Typically, implementation-specific things aren't specified in the spec
(like Math precision, etc) - although usually when it's
implementation-specific, it's explicitly noted as such (
https://people.mozilla.org/~jorendorff/es6-draft.html#sec-date.parse ,
https://people.mozilla.org/~jorendorff/es6-draft.html#sec-math.hypot ,
https://people.mozilla.org/~jorendorff/es6-draft.html#sec-ecmascript-language-types-number-type
, https://people.mozilla.org/~jorendorff/es6-draft.html#sec-object.keys ,
etc)

Strings are only defined in ES6 as a "primitive value that is a finite
ordered sequence of zero or more 16-bit unsigned integer" (
https://people.mozilla.org/~jorendorff/es6-draft.html#sec-terms-and-definitions-string-value
) and are not noted as having any implementation-specific or
implementation-dependent qualities.

To me, "finite" here means `Number.MAX_VALUE` - ie, the highest number I
can get before I reach Infinity.
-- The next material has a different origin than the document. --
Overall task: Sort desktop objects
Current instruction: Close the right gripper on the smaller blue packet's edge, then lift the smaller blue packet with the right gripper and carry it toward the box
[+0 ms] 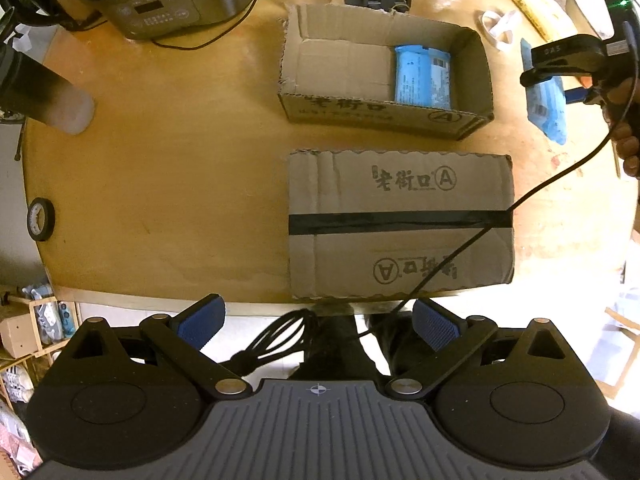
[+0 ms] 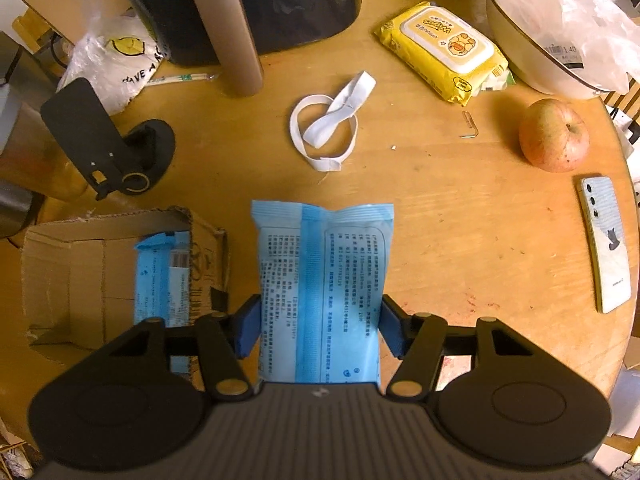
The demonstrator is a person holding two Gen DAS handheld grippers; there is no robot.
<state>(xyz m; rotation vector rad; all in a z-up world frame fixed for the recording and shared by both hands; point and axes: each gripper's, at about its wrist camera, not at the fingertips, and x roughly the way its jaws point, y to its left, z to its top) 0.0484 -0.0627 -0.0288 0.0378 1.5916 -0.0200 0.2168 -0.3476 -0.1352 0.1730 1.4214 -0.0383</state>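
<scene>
left hand-held gripper (image 1: 318,322) spread wide, right hand-held gripper (image 2: 319,326) apparently clamped on load

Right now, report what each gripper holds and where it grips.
Right gripper clamps the light-blue plastic packet across its sides, near its lower end. Left gripper is open, holding nothing.

Round wooden table (image 1: 160,184) with a yellowish, lightly stained top under warm indoor light. Beyond its near edge, a pale floor (image 1: 120,308). At lower left, a light wooden shoe rack (image 1: 36,336) holds pairs of sneakers.
</scene>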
An alternative reading is "any number
greater than zero that's not Infinity" - but at that point an
implementation conforms if it's max length is 1, which obviously would be
silly.

However, Chrome 40 and Opera 26-27 have a limit of `0xFFFFFF0` (`2**28 -
2**4`), Firefox 35 and IE 9-11 all have a limit of `0xFFFFFFF` (`2**28 -
1`), and Safari 8 has `0x7FFFFFFF` (`2**31 - 1`). There's many more
browsers I haven't tested of course but it'd be interesting to know how
wide these numbers deviate.

1) Should an engine's max string length be exposed, like
`Number.MAX_VALUE`, as `String.MAX_LENGTH`? This will help, for example, my
`String#repeat` polyfill throw an earlier `RangeError` rather than having
to try to build a string of that length.
2) Should the spec require a minimum maximum string length, or at least be
more specific in how it defines "finite"?